Planetary Motion
visualization science

There’s a piece of artwork in my house that frequently provokes curiosity from guests. The artwork in question depicts three early theoretical models for the motion of the classic planets (Figure 1). When I first acquired the artwork, I needed to brush up on my astronomy in order to adequately explain it to inquiring visitors. I took numerous physics courses in college, but regrettably, never any astronomy. This post is a short treatise I wrote for myself so that I could better explain the artwork to visitors and the underlying early history that gave rise to our understanding of planetary motion.

Figure 1. Three early models of planetary motion—the Ptolemaic model (left), Copernican model (center), and Tychonic model (right).

Early observers of the night sky largely believed that the cosmos was geocentric. The Greeks thought that the planets orbited around the Earth in perfect celestial paths, sometimes called crystalline spheres. Many theologians and philosophers, including Aristotle and his contemporaries, were proponents of geocentricism based on several lines of reasoning. The Earth was thought to be at the center of the universe because it did not appear to be in motion nor did distant stars exhibit parallax. Celestial bodies were observed rotating around the Earth, rising and falling in the sky, suggesting that the stars revolved around the Earth. The empirical evidence for geocentricism was further bolstered by religious ideals.

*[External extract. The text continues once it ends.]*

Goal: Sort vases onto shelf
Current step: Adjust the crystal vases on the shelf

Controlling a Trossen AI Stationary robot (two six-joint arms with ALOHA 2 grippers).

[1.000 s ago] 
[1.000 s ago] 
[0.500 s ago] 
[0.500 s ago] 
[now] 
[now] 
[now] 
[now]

Placing Earth at the center of the solar system supported the accepted notion of a perfect world created by God(s) and the importance of humanity in the universe.

Many of the early geocentric models required alarming complexity to explain the observations seen in the night sky. For example, Aristotle’s geocentric model consisted of more than 40 spheres and the unmoved mover, which he hypothesized controlled the daily motion of the planets. A fundamental problem with the early models was that they could not explain retrograde motion. Over many nights, planets were seen to travel in loops, moving west to east, then briefly east to west, before resuming their westward traverse across the night sky. Geocentric models which placed the planets on perfect circular orbits could not explain this looping phenomena.

Around 100 A.D., Ptolemy extended the ideas of Aristotle, Heraclides, and others by developing a geocentric model to account for retrograde motion. Using a system of deferents and epicycles, Ptolemy placed each planet on an orbit (the epicycle) around another orbit (the deferent). An illustration of his model can be seen in the lower left corner of my artwork in Figure 1. I’ve also constructed a dynamic version of the model below to better illustrate the salient features of the model:1

Figure 2. Visualization of the Ptolemaic model

In Ptolemy’s time, only 5 planets were known to exist. Each planet, as well as the Sun and the Moon, were thought to orbit the Earth on perfect circular paths.2 I’ve illustrated the deferents with dashed strokes and the epicycles with solid strokes. The looping phenomena produced by retrograde motion is depicted trailing Mars. Ptolemy claimed that celestial bodies orbited with uniform circular motion, but he needed to integrate numerous complexities into his model in order to account for the variable speed that the planets seemed to exhibit from Earth. Ptolemy suggested that the center of each epicycle moved at a constant distance from the center of the cosmos, but at a constant angular speed about another point called the equant.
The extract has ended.